Causas estruturais: educação defasada e evasão acadêmica
Especialistas apontam duas causas principais para o agravamento do déficit de profissionais no Brasil: formação educacional desalinhada às necessidades do mercado e alta taxa de evasão no ensino técnico e superior.
Grande parte dos cursos universitários ainda segue currículos pouco conectados com as exigências do mundo do trabalho, especialmente em áreas ligadas à inovação e tecnologia. A consequência é que muitos graduados deixam as universidades sem as habilidades práticas mais demandadas pelas empresas.
A evasão acadêmica também é um fator preocupante. Na área de tecnologia, por exemplo, cerca de 60% dos estudantes abandonam a graduação antes de concluir o curso. Fatores econômicos, dificuldades de adaptação e a necessidade de conciliar estudo com trabalho estão entre as principais causas do abandono.
Além disso, a baixa adesão a programas de requalificação e atualização profissional faz com que muitos trabalhadores permaneçam com competências defasadas em um mercado em rápida transformação.
Consequências: salários em alta e fuga de talentos
O desequilíbrio entre oferta e demanda tem efeitos diretos sobre a economia. A escassez de profissionais qualificados pressiona os salários em diversas áreas, elevando os custos de operação das empresas e, consequentemente, os preços de produtos e serviços.
Paralelamente, a crescente disputa global por talentos — intensificada pela expansão do trabalho remoto — tem levado muitos profissionais brasileiros a migrarem para vagas no exterior, atraídos por remunerações mais competitivas e oportunidades de desenvolvimento.
Essa “fuga de cérebros” aprofunda ainda mais o déficit interno e reduz a capacidade do país de competir em setores estratégicos, como tecnologia, ciência e inovação.
Caminhos para o futuro: urgência em requalificar e modernizar
Diante desse cenário, especialistas defendem uma resposta coordenada que envolva Estado, empresas e instituições de ensino.
“É fundamental modernizar os currículos, fortalecer o ensino técnico e criar políticas de requalificação contínua.

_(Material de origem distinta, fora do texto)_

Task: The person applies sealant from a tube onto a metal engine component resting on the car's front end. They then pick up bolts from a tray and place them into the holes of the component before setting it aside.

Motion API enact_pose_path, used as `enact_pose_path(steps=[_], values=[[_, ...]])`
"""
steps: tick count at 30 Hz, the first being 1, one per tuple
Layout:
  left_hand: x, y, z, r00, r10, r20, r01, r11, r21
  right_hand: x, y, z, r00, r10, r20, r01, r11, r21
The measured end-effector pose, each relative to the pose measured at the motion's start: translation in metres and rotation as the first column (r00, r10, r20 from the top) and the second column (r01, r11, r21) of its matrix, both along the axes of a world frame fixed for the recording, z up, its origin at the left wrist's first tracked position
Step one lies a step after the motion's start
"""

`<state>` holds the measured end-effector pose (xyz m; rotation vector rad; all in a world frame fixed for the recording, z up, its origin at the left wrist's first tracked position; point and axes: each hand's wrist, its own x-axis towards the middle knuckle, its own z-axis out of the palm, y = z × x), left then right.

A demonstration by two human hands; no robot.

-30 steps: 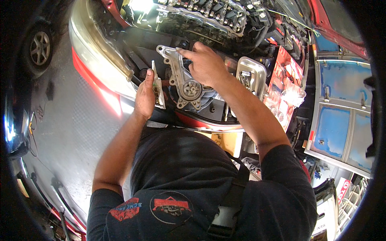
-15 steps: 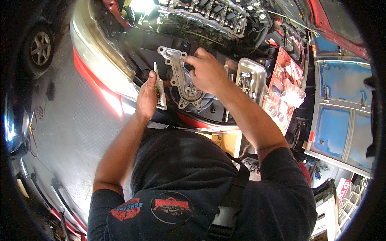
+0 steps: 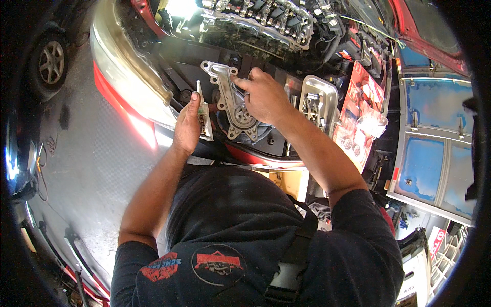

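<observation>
My left hand (image 3: 187, 125) grips a white tube with a long pointed nozzle (image 3: 204, 123), thumb pressed along its side. My right hand (image 3: 266, 97) has its index finger reaching onto the upper part of a cast metal housing (image 3: 240, 126), touching its flanged rim, with the other fingers bent and holding nothing visible. The housing has several bolt holes and a round pump section at its lower end, resting over a bluish cloth at the front of a car's engine bay. A metal tray (image 3: 319, 87) of small parts sits right of my right hand.
An exposed cylinder head (image 3: 255, 20) is at the top. A red packaged item (image 3: 350, 102) lies at the right. The headlight (image 3: 123, 61) and red bumper edge border the left. A wheel (image 3: 51, 61) is beyond the floor; blue panels (image 3: 424, 163) stand at far right.
My right index finger has moved downward along the housing's upper rim. My left hand and tube appear slightly lower, still held the same way.
</observation>
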<state>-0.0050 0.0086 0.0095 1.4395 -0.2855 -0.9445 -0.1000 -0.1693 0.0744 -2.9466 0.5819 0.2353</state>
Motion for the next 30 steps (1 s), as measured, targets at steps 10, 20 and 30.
enact_pose_path(steps=[10, 20, 30], values=[[0.002, 0.005, 0.002, 0.996, -0.045, -0.071, 0.05, 0.997, 0.064, 0.016, 0.005, -0.002, 0.996, -0.081, 0.027, 0.079, 0.995, 0.059], [0.0, 0.005, 0.003, 1.0, -0.025, -0.014, 0.026, 0.999, 0.035, -0.016, 0.009, 0.002, 1.0, 0.028, 0.001, -0.028, 0.998, 0.061], [-0.003, 0.007, -0.001, 0.996, -0.006, 0.084, -0.002, 0.996, 0.093, -0.014, 0.012, 0.003, 0.992, 0.092, -0.092, -0.103, 0.986, -0.128]])
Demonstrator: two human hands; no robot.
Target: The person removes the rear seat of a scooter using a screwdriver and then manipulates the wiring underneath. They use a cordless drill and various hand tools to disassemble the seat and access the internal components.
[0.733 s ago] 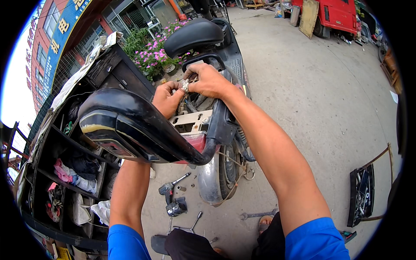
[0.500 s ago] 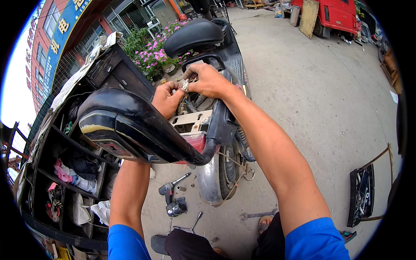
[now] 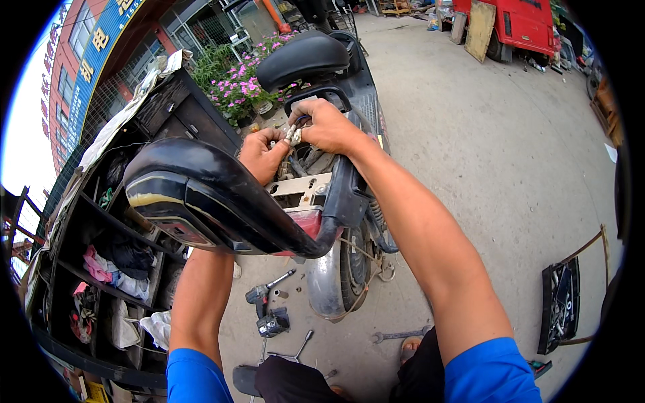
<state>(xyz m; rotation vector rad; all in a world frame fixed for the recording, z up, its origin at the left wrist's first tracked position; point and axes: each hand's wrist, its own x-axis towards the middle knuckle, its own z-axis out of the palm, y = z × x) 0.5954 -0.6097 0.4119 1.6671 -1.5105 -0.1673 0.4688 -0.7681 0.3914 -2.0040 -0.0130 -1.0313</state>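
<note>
Both hands meet over the opened rear of an electric scooter (image 3: 346,195). My left hand (image 3: 262,158) is closed, thumb and fingers pinching a small white wire connector (image 3: 294,136) from the left. From the right, my right hand (image 3: 325,127) pinches the same whitish connector bundle, its fingers curled over the top. A bit of dark blue wire shows by the right fingers. Loose wires and grey cables (image 3: 309,160) lie in the cavity just below. The exact join between the connector pieces is too small to make out. A black padded backrest (image 3: 201,174) arches over my left forearm.
A cordless impact wrench (image 3: 267,305), a Y-shaped socket wrench (image 3: 299,348) and a spanner (image 3: 401,334) lie on the concrete. Left stands a black shelf unit (image 3: 111,225) with rags. The scooter's seat (image 3: 306,59) is ahead; a tool case (image 3: 560,305) stands right.
My fingers have shifted slightly around the white connector, and the blue wire by my right hand shows more plainly. Both hands stay over the cavity.
</note>
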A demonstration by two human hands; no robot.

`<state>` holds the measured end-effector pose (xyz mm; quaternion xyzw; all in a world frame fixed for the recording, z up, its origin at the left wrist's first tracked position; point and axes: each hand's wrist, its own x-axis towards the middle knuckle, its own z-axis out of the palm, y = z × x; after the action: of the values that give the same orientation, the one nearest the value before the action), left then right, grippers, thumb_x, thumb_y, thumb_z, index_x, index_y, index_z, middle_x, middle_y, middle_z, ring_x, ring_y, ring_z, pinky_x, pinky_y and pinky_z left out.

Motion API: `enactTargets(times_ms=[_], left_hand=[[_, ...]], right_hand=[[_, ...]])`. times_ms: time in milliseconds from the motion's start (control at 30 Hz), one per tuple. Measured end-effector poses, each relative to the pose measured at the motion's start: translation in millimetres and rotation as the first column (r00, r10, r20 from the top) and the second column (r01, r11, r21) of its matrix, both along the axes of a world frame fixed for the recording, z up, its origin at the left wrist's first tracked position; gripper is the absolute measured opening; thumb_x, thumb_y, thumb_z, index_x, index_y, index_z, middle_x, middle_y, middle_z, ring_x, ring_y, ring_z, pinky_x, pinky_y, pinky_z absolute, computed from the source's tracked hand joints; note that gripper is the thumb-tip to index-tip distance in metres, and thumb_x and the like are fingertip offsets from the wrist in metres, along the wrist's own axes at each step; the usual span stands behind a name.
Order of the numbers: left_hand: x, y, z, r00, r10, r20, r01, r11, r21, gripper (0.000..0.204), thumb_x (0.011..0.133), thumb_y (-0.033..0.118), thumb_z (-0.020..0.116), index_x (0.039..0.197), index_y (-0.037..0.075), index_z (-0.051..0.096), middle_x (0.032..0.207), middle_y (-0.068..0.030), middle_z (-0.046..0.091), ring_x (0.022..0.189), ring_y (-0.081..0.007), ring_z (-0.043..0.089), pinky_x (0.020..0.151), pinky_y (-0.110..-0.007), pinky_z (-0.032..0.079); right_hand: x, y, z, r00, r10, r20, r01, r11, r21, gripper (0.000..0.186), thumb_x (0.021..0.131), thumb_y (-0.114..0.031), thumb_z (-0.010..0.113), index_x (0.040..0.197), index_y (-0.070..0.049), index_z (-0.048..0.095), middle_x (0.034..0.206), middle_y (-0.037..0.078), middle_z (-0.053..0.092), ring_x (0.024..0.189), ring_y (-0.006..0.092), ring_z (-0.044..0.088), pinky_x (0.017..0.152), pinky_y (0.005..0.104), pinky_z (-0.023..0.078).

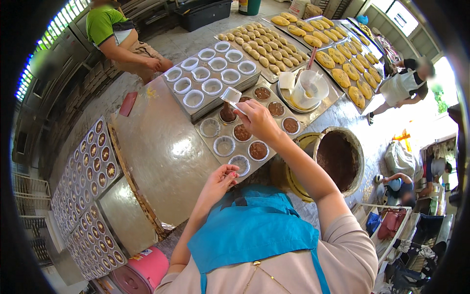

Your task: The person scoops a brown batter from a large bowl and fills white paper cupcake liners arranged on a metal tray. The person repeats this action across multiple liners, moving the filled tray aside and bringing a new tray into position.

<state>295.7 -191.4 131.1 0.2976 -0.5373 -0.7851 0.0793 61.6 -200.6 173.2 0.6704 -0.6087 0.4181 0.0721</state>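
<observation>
My right hand (260,120) is closed on the handle of a small whitish scoop (231,94), tilted over the muffin tray (226,132). Brown batter (227,109) runs from it into a paper liner below. Several liners in this tray hold chocolate batter (258,150); those along the left side, such as one liner (224,146), have none. My left hand (219,182) rests at the tray's near corner, fingers loosely bent and apart, beside a paper liner (239,165). It holds nothing. Right of the tray stands a bucket (361,147) of brown batter.
A stack of lined trays (200,88) adjoins the tray. Beyond are dough pieces (264,46) and yellow loaves (352,81). A white pitcher (311,89) stands right. Topped cups fill trays (93,223) at left. Co-workers (115,41) are around; a red scraper (128,104) lies left.
</observation>
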Motion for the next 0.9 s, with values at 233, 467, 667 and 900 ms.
enactTargets(times_ms=[233, 467, 667, 900], left_hand=[[2, -8, 10, 0.999, -0.003, 0.04, 0.008, 0.992, -0.125, 0.02, 0.094, 0.012, 0.048, 0.109, 0.0, 0.056, 0.094, -0.0063, 0.059, 0.079, -0.0096, 0.056, 0.073, -0.023, 0.047], [-11, -10, 8, 0.996, -0.061, 0.065, 0.068, 0.992, -0.103, 0.02, 0.094, 0.011, 0.049, 0.109, 0.001, 0.056, 0.092, -0.0064, 0.06, 0.078, -0.0104, 0.056, 0.074, -0.024, 0.047], [-43, 5, 1, 0.973, -0.222, 0.069, 0.225, 0.973, -0.048, 0.02, 0.093, 0.013, 0.05, 0.109, 0.003, 0.057, 0.093, -0.0053, 0.06, 0.078, -0.0104, 0.056, 0.075, -0.024, 0.046], [-102, 45, -20, 0.857, -0.509, 0.081, 0.514, 0.856, -0.058, 0.02, 0.092, 0.012, 0.051, 0.109, 0.002, 0.056, 0.093, -0.005, 0.059, 0.081, -0.0103, 0.055, 0.076, -0.025, 0.046]], right_hand=[[12, 2, -58, 0.992, -0.088, 0.093, 0.08, 0.994, 0.081, 0.014, 0.08, -0.004, 0.06, 0.093, -0.002, 0.056, 0.078, 0.015, 0.058, 0.077, 0.0327, 0.055, 0.067, 0.0409, 0.047], [0, 4, -80, 0.563, -0.205, 0.8, 0.174, 0.976, 0.127, 0.017, 0.091, -0.016, 0.056, 0.091, 0.001, 0.057, 0.071, 0.009, 0.06, 0.064, 0.0174, 0.059, 0.06, 0.0308, 0.048], [-28, 10, -76, -0.737, 0.106, 0.667, 0.079, 0.994, -0.07, 0.017, 0.094, -0.017, 0.048, 0.083, -0.005, 0.053, 0.069, 0.005, 0.056, 0.063, 0.0159, 0.054, 0.055, 0.0248, 0.046], [-67, 99, -26, -0.844, 0.254, 0.473, 0.083, 0.932, -0.352, 0.026, 0.094, -0.022, 0.05, 0.075, -0.004, 0.048, 0.068, 0.004, 0.05, 0.064, 0.0153, 0.048, 0.053, 0.0243, 0.043]])
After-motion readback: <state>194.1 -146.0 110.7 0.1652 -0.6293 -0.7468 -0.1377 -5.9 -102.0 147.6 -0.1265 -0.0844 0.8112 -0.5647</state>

Sem isso, estaremos sempre correndo atrás do prejuízo”, alerta Mariana Almeida, pesquisadora da Fundação Getulio Vargas (FGV).
Medidas como incentivos fiscais para empresas que investem em capacitação, ampliação de programas de educação profissional e estímulo a parcerias entre universidades e o setor produtivo são apontadas como passos essenciais para reduzir a lacuna de talentos no médio e longo prazo.
Conclusão: o tempo está contra nós
O maior déficit de profissionais dos últimos cinco anos é mais do que um número preocupante — é um sinal de alerta sobre a urgência de repensar o modelo de formação e qualificação no Brasil.
Com o avanço tecnológico acelerado, a transição energética em curso e a crescente demanda por serviços de alta complexidade, o país precisa agir rapidamente para evitar que a falta de mão de obra especializada se transforme em um obstáculo estrutural ao desenvolvimento econômico.